* EXERCISE AIM
The full listing, copied exactly and free of pictures, is the expected reply.

* SUPPLIED INFORMATION
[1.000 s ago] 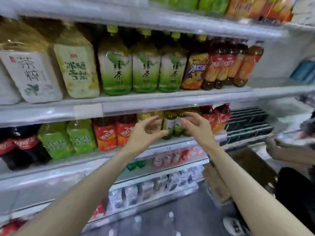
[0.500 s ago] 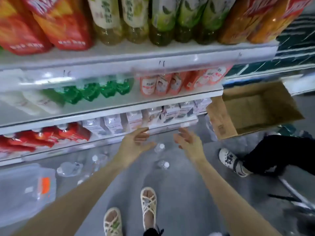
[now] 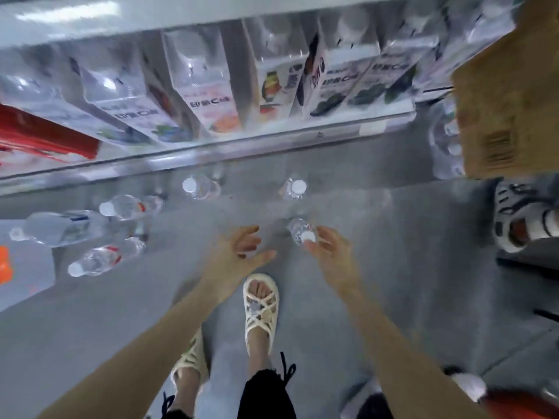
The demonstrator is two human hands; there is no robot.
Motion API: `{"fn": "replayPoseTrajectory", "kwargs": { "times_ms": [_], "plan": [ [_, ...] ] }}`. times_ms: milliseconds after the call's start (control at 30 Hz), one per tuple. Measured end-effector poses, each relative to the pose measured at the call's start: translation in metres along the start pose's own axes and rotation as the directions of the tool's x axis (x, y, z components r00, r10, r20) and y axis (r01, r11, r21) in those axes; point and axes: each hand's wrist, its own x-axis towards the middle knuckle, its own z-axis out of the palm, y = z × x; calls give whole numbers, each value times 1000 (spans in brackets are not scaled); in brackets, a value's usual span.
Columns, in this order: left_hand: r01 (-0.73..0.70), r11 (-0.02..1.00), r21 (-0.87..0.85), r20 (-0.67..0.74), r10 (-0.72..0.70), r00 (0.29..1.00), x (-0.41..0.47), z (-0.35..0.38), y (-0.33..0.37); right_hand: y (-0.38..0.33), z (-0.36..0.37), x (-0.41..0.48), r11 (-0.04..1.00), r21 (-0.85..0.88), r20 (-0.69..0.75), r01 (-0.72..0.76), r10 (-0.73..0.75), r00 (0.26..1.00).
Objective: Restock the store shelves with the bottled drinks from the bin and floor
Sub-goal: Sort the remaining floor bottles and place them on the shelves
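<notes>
A: Fingers point(image 3: 328, 237) of right hand point(image 3: 331, 251) spread at the cap of an upright water bottle point(image 3: 298, 229) on the floor point(image 3: 393, 267); contact unclear. The left hand point(image 3: 239, 252) is open and empty.
B: Likely light, thin-walled, slick. Take the body below the cap. Beyond it, other bottles point(image 3: 199, 186) by the bottom shelf point(image 3: 211, 152).

Bright, motion-blurred (edges warped)
</notes>
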Motion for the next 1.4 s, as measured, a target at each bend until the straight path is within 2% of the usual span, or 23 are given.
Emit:
{"fn": "replayPoseTrajectory", "kwargs": {
  "times_ms": [167,333,533,633,800,1000,1133,1267,1400],
  "plan": [
    [50,998,40,-16,-49,999,32,12,-46,57,24,31,998,-61,-15,-5,4,1000],
    [54,997,53,-8,-54,999,49,17,-63,78,38,51,997,-69,-49,21,-24,999],
    [33,999,36,6,-33,999,40,10,-48,58,31,42,996,-74,-70,42,-47,996],
    [9,1000,16,13,-9,1000,18,1,-22,23,11,23,992,-88,-22,91,-93,995],
    [-74,997,29,31,73,997,-48,-23,57,-76,-33,-34,975,-73,95,208,-201,975],
    [-247,969,-11,8,247,969,-156,-68,182,-248,-92,-135,914,-31,172,404,-393,903],
    [-433,902,-8,-14,433,902,-232,-102,264,-375,-130,-223,790,-40,228,612,-589,775],
    [-619,785,33,-68,619,782,-318,-140,350,-492,-169,-318,622,-53,207,781,-759,618],
    [-740,661,124,-89,750,655,-397,-176,420,-586,-198,-404,465,-79,170,882,-866,471]
  ]
}}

* RESULT FOR THIS TASK
[1.000 s ago] 
[0.500 s ago] 
[now] 
The demonstrator is two human hands; there is no robot.
Motion API: `{"fn": "replayPoseTrajectory", "kwargs": { "times_ms": [_], "plan": [ [_, ...] ] }}`. times_ms: milliseconds after the call's start (control at 30 Hz), one per tuple. Measured end-effector poses, each relative to the pose measured at the call's start: translation in metres along the start pose's own axes and rotation as the directions of the tool's x axis (x, y, z components r00, r10, r20) and y axis (r01, r11, r21) in those axes; point and axes: each hand's wrist, its own x-axis towards the middle knuckle, its own z-axis out of the palm, y = z × x; calls give whole numbers, each value times 1000 (spans in brackets are not scaled); in brackets, a value's usual span.
Columns, in this order: left_hand: r01 (-0.73..0.70), r11 (-0.02..1.00), r21 (-0.87..0.85), r20 (-0.67..0.74), r10 (-0.72..0.70), r00 (0.29..1.00), x (-0.41..0.47), z (-0.35..0.38), y (-0.33..0.37); right_hand: y (-0.38..0.33), z (-0.36..0.37), x (-0.41..0.48), r11 (-0.04..1.00), r21 (-0.85..0.88), r20 (-0.69..0.75), r01 (-0.72..0.76), r10 (-0.73..0.75), r00 (0.26..1.00).
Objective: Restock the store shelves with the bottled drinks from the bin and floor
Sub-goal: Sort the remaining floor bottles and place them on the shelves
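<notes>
A: Fingers point(image 3: 328, 237) of right hand point(image 3: 331, 251) spread at the cap of an upright water bottle point(image 3: 298, 229) on the floor point(image 3: 393, 267); contact unclear. The left hand point(image 3: 239, 252) is open and empty.
B: Likely light, thin-walled, slick. Take the body below the cap. Beyond it, other bottles point(image 3: 199, 186) by the bottom shelf point(image 3: 211, 152).

Bright, motion-blurred (edges warped)
</notes>
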Motion for the next 1.4 s, as measured, a target at each bend until the straight path is within 2% of the usual span, or 23 are given.
Emit:
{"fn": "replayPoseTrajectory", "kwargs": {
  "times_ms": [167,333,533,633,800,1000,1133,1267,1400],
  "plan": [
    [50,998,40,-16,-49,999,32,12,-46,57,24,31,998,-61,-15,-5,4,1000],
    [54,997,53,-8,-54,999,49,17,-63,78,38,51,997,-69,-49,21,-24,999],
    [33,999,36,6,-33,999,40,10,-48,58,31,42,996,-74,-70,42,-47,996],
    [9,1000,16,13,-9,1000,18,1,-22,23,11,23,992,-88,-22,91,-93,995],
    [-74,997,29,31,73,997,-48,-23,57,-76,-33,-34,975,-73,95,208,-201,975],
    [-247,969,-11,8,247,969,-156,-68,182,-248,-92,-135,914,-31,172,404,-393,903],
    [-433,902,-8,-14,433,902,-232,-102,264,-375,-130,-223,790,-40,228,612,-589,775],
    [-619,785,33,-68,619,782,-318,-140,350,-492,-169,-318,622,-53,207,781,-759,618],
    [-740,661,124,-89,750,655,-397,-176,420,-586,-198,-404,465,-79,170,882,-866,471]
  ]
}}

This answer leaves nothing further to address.